Ana Luiza e Jandira tem vidas que poderiam ser bem diferentes se comparadas sem lupas. Mas quando nos aproximamos, vemos que a história é a mesma. Mulheres sofrem abuso físico e psíquico vindos de homens que no início elas amavam. Ana Luiza diz que mudou muito durante o relacionamento com o seu agressor “minha vida não tinha mais sentido se não tivesse ele, ele me deixou dependente dele, porque eu achava que ninguém mais ia me querer, que depois disso tudo que eu passei eu não ia conseguir mais construir alguma coisa com outra pessoa, não sei se era por vergonha das pessoas saberem de tudo, e saberem que continuei com ele mesmo ele me batendo”. Jandira que ainda é casada com o homem que a batia, verbo no passado porque há muito tempo não bate mais, conta que não denunciava o marido porque moravam no morro e lá quem resolve essas coisas é a facção criminosa da vez, além de que se sentia desleal ao pai dos filhos tal qual uma traição “uma vez ele quebrou minha cabeça por que eu não tinha limpado nossa filha”.

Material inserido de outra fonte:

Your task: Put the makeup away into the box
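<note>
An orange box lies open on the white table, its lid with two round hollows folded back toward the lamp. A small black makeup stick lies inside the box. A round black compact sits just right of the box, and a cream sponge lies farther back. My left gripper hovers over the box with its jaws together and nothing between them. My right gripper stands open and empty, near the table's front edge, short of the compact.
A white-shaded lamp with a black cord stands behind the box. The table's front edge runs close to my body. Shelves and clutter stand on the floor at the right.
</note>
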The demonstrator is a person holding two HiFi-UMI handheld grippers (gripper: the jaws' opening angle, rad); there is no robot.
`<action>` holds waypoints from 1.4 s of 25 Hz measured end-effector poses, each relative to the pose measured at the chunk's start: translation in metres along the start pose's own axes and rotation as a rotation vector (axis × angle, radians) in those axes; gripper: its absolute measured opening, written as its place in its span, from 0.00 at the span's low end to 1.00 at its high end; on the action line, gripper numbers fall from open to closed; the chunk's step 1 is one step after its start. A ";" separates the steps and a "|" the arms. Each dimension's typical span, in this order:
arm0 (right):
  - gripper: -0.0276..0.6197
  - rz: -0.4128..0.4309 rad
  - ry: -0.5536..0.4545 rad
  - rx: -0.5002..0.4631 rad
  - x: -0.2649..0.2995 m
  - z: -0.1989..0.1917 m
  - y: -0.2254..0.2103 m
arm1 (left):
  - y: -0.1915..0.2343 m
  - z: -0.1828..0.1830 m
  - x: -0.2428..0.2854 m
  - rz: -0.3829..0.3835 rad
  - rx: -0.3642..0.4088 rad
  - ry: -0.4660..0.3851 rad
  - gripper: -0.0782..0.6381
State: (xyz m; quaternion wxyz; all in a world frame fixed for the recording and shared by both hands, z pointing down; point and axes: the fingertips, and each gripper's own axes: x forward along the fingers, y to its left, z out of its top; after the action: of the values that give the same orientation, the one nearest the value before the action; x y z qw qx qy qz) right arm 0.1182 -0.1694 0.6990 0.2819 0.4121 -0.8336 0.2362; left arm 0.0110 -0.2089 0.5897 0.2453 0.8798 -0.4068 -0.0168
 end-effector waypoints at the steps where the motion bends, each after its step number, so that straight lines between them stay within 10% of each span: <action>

Maria defende que a mulher não pode se calar em caso de agressão e explica como procurar ajuda “Primeiramente ligar para o 180, criado pela Secretaria de Políticas para as Mulheres da Presidência da República que serve como canal direto de orientação sobre direitos e serviços públicos para a população feminina em todo o país. O Disque 190 é a porta principal de acesso aos serviços que integram a rede nacional de enfrentamento à violência contra a mulher, sob amparo da Lei Maria da Penha, e base de dados privilegiada para a formulação das políticas do governo federal nessa área. É possível procurar coletivos, grupos de apoio, chamar a polícia. A mulher só não pode se calar ”. Cada caso é um caso, e por isso, a situação deve ser analisada com cuidado. Na maioria das vezes mulheres se calam por seus agressores serem pessoas que tem algum poder e/ou influência sobre a vítima, muitas vezes a mulher agredida não sabe como agir por depender financeiramente do seu algoz, ou tentar manter a família, ou pela religião. Vários são os motivos que as levam ao silêncio, e a única esperança é a reeducação e reestruturação da sociedade.